Here I’m going to duplicate the exact same procedure described by u/somethingsomethingbe in his great video, except my goal is instead to measure the magnitude of the stereoscopic effect.

If it were true that they are “twin” satellites on different orbits, we would see a changing distortion vector in the overlaying stereoscope. Basically, distance between left pic vs. right pic changes (either in pixel distance or pixel direction) over the course of the ~1 minute video since the satellites are changing position relative to each other.
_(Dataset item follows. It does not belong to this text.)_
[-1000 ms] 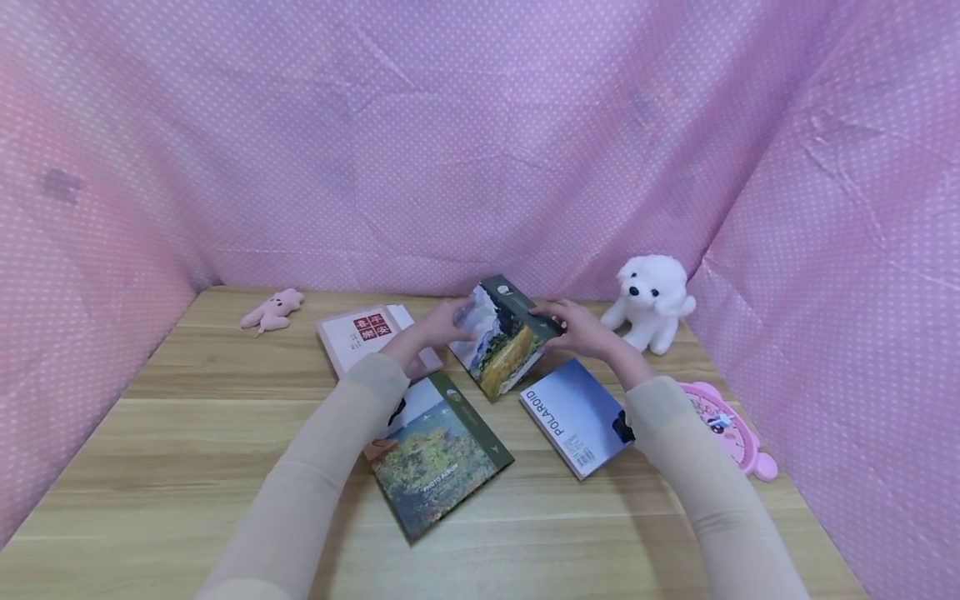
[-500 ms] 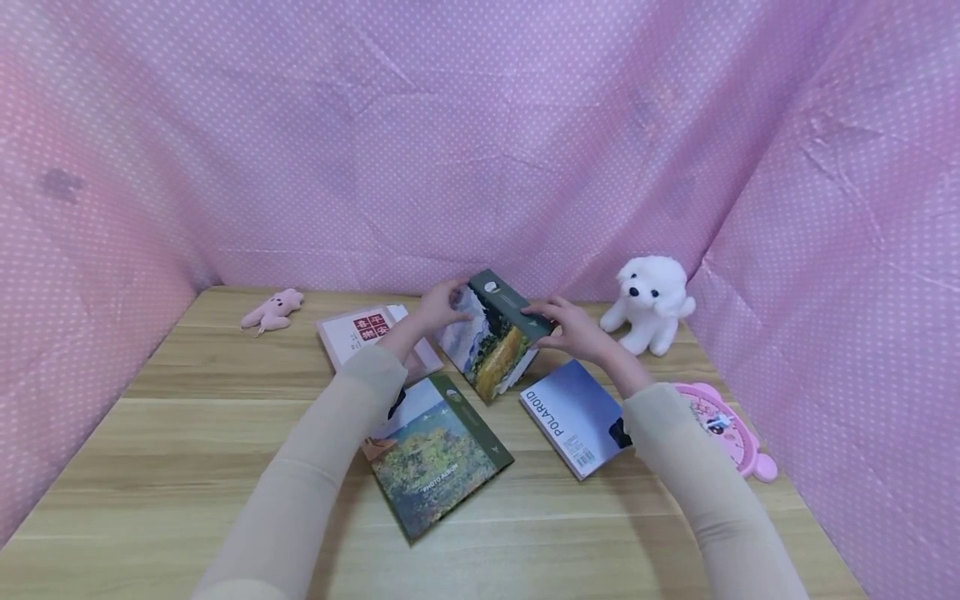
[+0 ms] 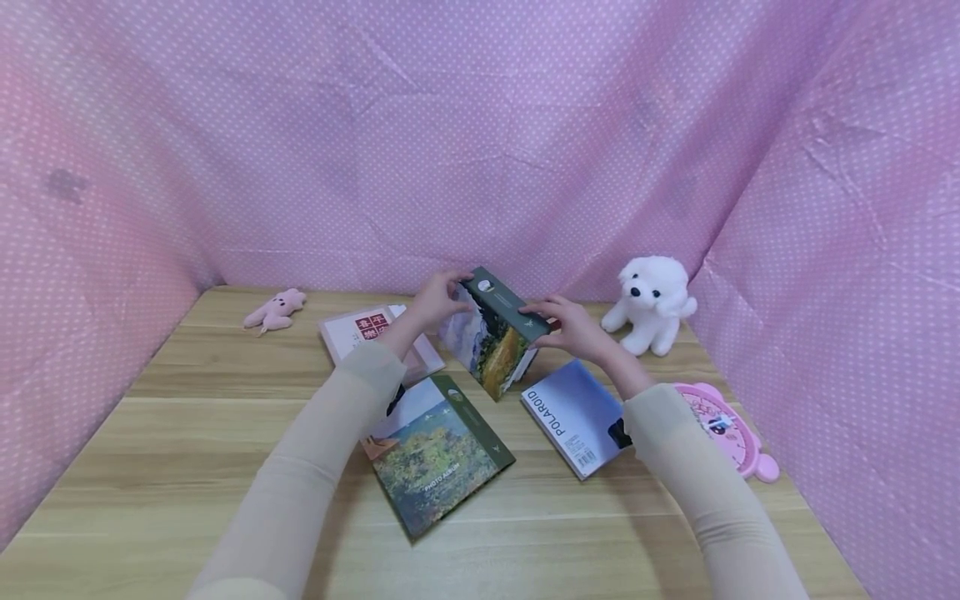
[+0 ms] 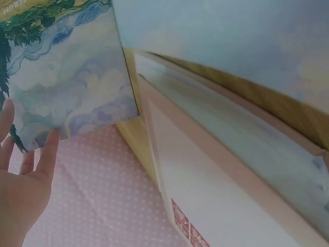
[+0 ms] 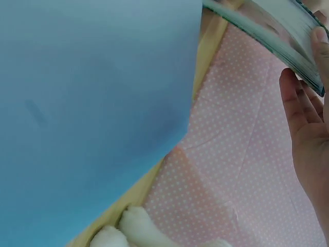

First I normalize the two images early on to a single consistent object — the passenger craft. Starting from u/somethingsomethingbe‘s video, I do this here as best I can from the moment it enters the top frame, then adjust the overlay position to best match.

https://imgur.com/yeEZv5I

That is a horizontal position displacement of 646.5 pixels, no vertical displacement (which itself is interesting as it stays true throughout this exercise)

I pick two more sections of video now, and compare displacement. This one shows about a 3-pixel horizontal displacement (highlighted by vertical guide lines)

https://imgur.com/fmlOsR8

And this one, immediately before the flash, shows about a 2-pixel horizontal displacement (highlighted by vertical guide lines).

https://imgur.com/XRI5vZQ

This is all very little distortion and well within our own measurement error margin. It suggests the lenses were stationary relative to eachother for the duration of the video.

Next I wanted to look at frame matching. I picked the fastest moving thing in this video — entry of the first UAP sphere at top right frame. Then compared between layouts and between two frames. Same displacement of about 3 pixels (highlighted by guide lines).

https://imgur.com/DVG7wsl

This is interesting as well — unless some other form of post-processing occured, it implies that the shutter speed of the two lenses are exactly synchronized, capturing the object at the exact same position and time. This is a technical challenge to do between two separated pieces of equipment, and I’m not sure even the USG would have a need to create the mechanisms for this. The capability, IMO, would have to be embedded in two systems sharing the same mission set, and they’d have to constantly re-check synchronicity. This is a much easier thing to do if the lenses instead shared one housing, mechanism, or sensor.

Lastly, just for kicks, the biggest distortion I saw was in the clouds in the last frame. It’s 8 pixels, also horizontal only (highlighted by vertical guide lines).

https://imgur.com/uFcAiOA

TL;DR I think it’s one of two possibilities:

Two satellites on the SAME/SIMILAR orbit (like both geostationary), close to each other at the time, and likely with the same mission set (to share sensor resolution and shutter timing) A single satellite with two lenses capturing simultaneously.

Last thought: The 3-pixel distortion distance combined with the near-perfect shutter speed-matching gives us good error margins for an image ‘vector’.